Now that you've presented the remainder of the story, I have to agree with your line of intervention versus the instructors line.  Unfortunately, the instructors appear to always be correct.


----------



## slb862 (Sep 23, 2010)

*too much caffeine*

My very first call as a Paramedic was very similar:

40ish yo guy out jogging, developed CP.  

BP-normal 120's/80's
P-elevated (170's)
R-28
Cardiac Monitor-ST, no ectopy
NKDA
PMH: none healthy
12 lead: ST
Sweating, denies N/V and no radiation.
Pt. states out drinking last night, not a heavy drinker, but got sloshed. (states he smoked a pack of cigarettes, states he doesn't smoke) Woke up this am, slammed 4 diet cokes, went out for a morning jog.  
Classic caffeine "overdose", on top of being dehydrated.

He survived, and felt better after a liter of NS.


----------



## clibb (Sep 23, 2010)

Melclin said:


> Now, both my partner and I interpreted the rhythm to be sinus tach.



How can you confuse that with Sinus Tach?
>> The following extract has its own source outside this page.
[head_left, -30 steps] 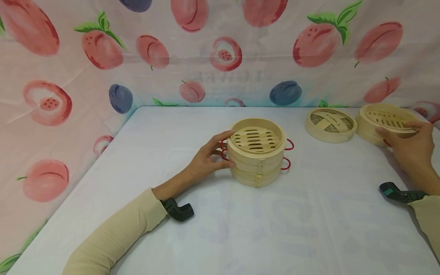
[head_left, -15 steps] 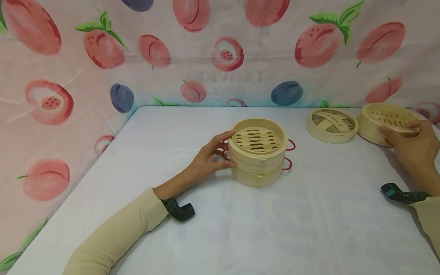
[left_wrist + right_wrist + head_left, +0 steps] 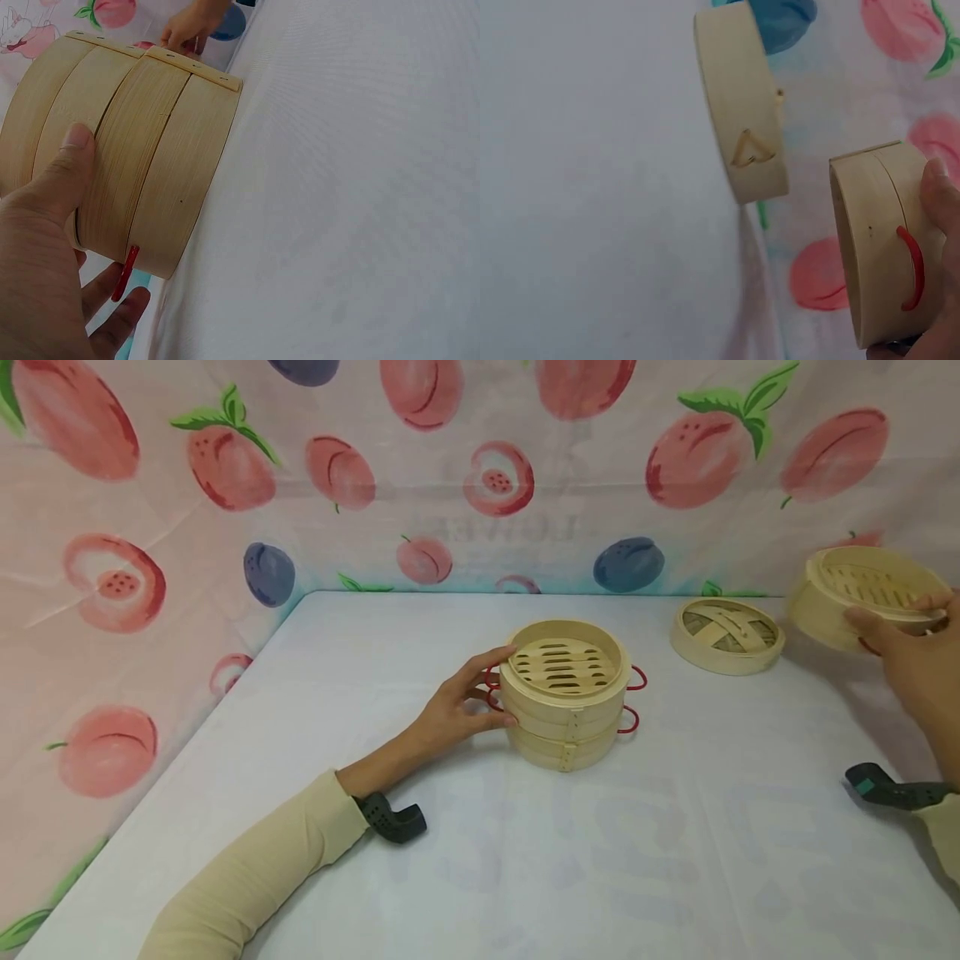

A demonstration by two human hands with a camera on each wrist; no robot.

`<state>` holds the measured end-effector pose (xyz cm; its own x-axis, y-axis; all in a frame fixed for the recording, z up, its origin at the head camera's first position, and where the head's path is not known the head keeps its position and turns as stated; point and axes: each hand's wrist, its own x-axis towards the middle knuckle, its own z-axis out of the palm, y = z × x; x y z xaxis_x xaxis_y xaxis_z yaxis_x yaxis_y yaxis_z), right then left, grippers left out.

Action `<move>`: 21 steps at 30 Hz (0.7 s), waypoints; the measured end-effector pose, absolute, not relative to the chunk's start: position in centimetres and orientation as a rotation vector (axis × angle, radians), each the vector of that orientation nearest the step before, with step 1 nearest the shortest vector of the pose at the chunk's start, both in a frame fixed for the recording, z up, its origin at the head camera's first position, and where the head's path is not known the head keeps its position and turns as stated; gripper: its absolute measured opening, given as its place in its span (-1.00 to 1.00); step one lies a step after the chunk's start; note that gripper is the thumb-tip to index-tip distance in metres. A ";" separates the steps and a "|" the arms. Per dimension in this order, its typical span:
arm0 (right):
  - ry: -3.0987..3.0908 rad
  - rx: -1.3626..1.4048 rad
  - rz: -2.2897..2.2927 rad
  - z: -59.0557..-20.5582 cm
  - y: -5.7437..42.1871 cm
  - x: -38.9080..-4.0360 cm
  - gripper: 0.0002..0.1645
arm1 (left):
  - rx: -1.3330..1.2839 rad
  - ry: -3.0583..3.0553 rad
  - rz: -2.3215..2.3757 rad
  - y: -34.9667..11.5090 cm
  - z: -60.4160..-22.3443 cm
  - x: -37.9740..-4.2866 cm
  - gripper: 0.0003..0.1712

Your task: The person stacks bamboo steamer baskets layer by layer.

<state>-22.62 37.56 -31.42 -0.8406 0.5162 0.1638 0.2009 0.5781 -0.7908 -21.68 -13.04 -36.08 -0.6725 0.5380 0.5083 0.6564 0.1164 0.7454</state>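
Two stacked bamboo steamer baskets (image 3: pixel 566 718) with red side handles stand mid-table, their slatted base visible inside the top one. My left hand (image 3: pixel 453 714) holds the stack's left side; in the left wrist view the thumb lies on the stack (image 3: pixel 142 150) and other fingers hang by a red handle (image 3: pixel 126 274). Off the table at the far right, a third steamer basket (image 3: pixel 821 606) is gripped by my right hand (image 3: pixel 915 664), thumb on its near wall. The right wrist view shows this basket (image 3: pixel 877 255) hanging above the table with a red handle facing the camera.
A woven bamboo lid (image 3: pixel 723 643) lies at the back right, left of the raised basket. White cloth (image 3: pixel 637 860) covers the table. A fruit-printed curtain (image 3: pixel 555 468) rises behind the back edge and along the left.
My right hand has lifted the third steamer basket off the table, up and slightly right, away from the lid. The left hand and the stack have not moved.
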 end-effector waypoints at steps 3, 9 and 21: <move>-2.426 -0.550 1.205 -30.5 37.2 -22.7 -0.47 | -1.220 -2.264 -1.597 -13.1 -36.1 -21.7 -0.04; -2.417 -0.459 1.313 -29.1 35.6 -23.2 -0.46 | -1.204 -2.275 -1.610 -13.1 -36.0 -21.6 -0.03; -2.421 -0.365 1.258 -26.8 31.7 -23.1 -0.61 | -1.220 -2.269 -1.630 -12.7 -33.3 -19.6 -0.11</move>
There are no P waves.


----------



## Veneficus (Sep 23, 2010)

EMS49393 said:


> I'm interested in your views.  I've read several of your posts and find them intelligent and well written.   It's actually refreshing since the main reason I hate my career is the lack of required education and subsequent progress.  I enjoy a good dialogue.



It is not benzos that really worry me. Both Benzos and barbiturates have been used for centuries and despite the side effects, the mechanisms and understanding of them are well established.

But it doesn't mean it should be the first choice.

I think a lot of the psychiatric diagnosis do not qualify as pathology. Obviously there are people with such severe psychosis that they require pharmacological or intervention.

The problem I see is that most psychiatric illnesses are actually coping mechanisms. When a physiologic coping mechanism gets out of control, that is where medicine needs to come into play. Examples abound in other organ systems. Liver fibrosis, ectopic myocardial contractions, certain immune responses, etc. 

If your problem is you are depressed because you lost your job, can't pay your bills, aren't very successful with romance, etc. then certain levels of anxiety and/or depression are physiologic. Until it actually has a strongly negative effect or a person's biochemistry is so altered they cannot recover from the compensatory mechanism is where medicine should come into play. 

In earlier western society and in many nonwestern societies, it is a family or other social support group that has the largest positive effect on resolving the issues. 

Take for example indiginous tribes in South America. Some guy loses his house in a flood. He is depressed, homeless, doesn't have an insurance plan to compensate him for losing everything. 

So the local shamen gies him a stimulant to chew, (similar to cocaine) performs an exorcism like ritual, and sudenly with the evil spirits gone, his life takes a dramatic upturn. 

Let us analyze this witchcraft a little deeper though. 

His problems are attributed to an outside supernatural source, therby absolving him of a feeling of guilt or fault. He is given some temporary (one time use) pharm therapy, and the public ritual calls public attention to his plight. Now being absolved, in celebration other villagers help him build a new house, bring him gifts and have a feast to sole his immediate food and neccesary possession problems, and then he is suddenly an attractive mate or hunter, etc. 

All of it stems from a form of highly ritualized social support. The root of the problem is addressed. 

If he was just given his stimulant, none of his issues would be addressed and as soon as the stimulant wore off, he would require some more in order to prevent relapse. Eventually he will be so doped up, he will then be a burden on society around him or abandoned. 

With the exception of the most serious levels of disorder, modern therapy is basically overcompensating the defense mechanisms by altering biochemical pathways without addressing the root issues so that normal brain function can return. 

Most modern western societies have lost the social support mechanisms for a variety of reasons too numerous to describe in a post here. 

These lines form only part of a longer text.